**Task instructions:**
Which of the lines below contain the string "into"? Copy each one.

**Working data:**
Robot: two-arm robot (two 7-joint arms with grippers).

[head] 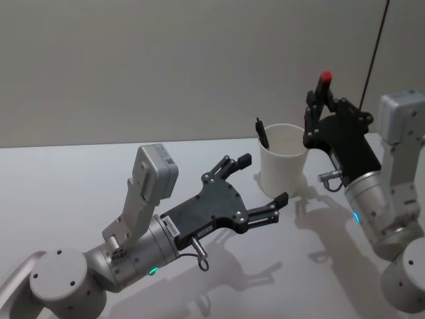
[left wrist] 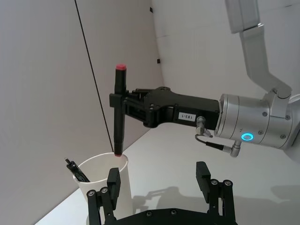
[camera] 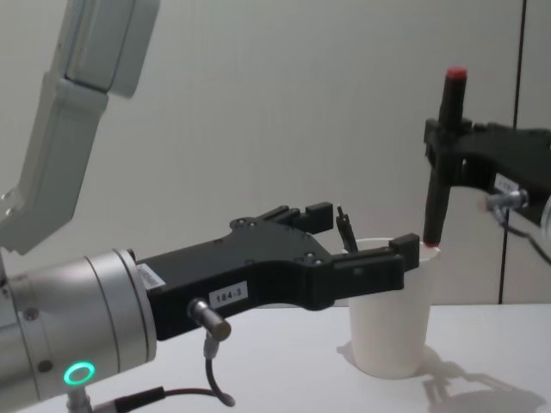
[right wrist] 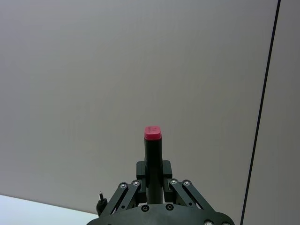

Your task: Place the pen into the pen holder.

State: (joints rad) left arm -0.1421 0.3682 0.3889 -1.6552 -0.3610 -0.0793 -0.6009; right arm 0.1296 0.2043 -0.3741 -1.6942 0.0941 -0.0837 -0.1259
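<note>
Left wrist view shows the right gripper (left wrist: 121,102) clamped on a black pen with a red cap (left wrist: 119,112), upright, its lower tip at the rim of the white tapered paper cup (left wrist: 101,180), which already holds another dark pen (left wrist: 77,171). The tip looks best centred over the opening before lowering and release. The left gripper (head: 262,179), fingers spread, waits just beside the cup.
</note>
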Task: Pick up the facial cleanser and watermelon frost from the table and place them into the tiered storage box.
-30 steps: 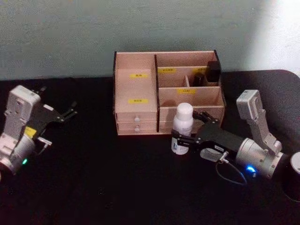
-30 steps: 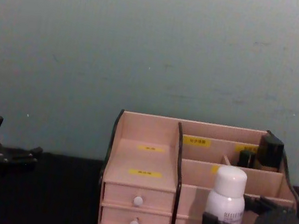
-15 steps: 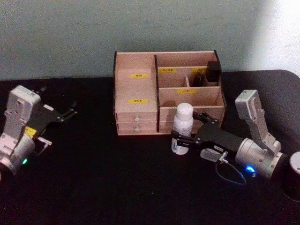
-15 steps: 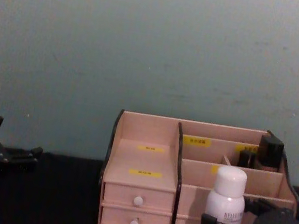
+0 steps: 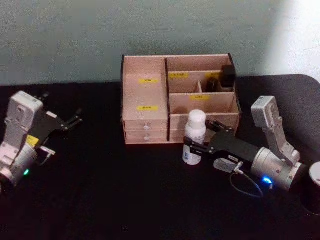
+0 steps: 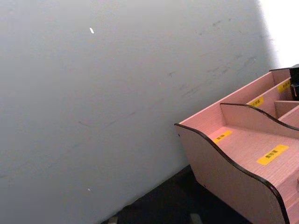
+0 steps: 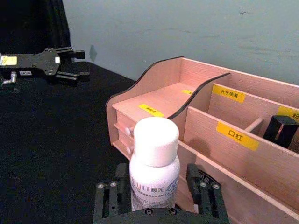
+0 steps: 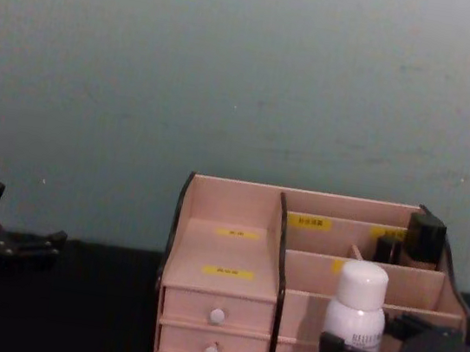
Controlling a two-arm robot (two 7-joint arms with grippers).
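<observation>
White bottle (image 5: 195, 132) hardly shifted, my right fingers (image 7: 204, 196) clamped around it before the tiered storage box (image 5: 145, 95); left fingers (image 7: 69, 74) parted, empty

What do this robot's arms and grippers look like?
Both have silver-grey wrists, boxy pale-grey housings and flat black grippers. Behind the left gripper sit a yellow sticker and green light; behind the right gripper, a blue light and thin looping cable.

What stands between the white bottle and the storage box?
Nothing visible. The white bottle, with the right gripper around it, is just in front of the low right front wall of the tiered storage box. Dark containers sit only in its back right compartment.
</observation>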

**Task solution:**
Your task: Place the pen into the pen holder.
Task: Pick up the facial cleanser and watermelon frost from the table and place them into the tiered storage box.

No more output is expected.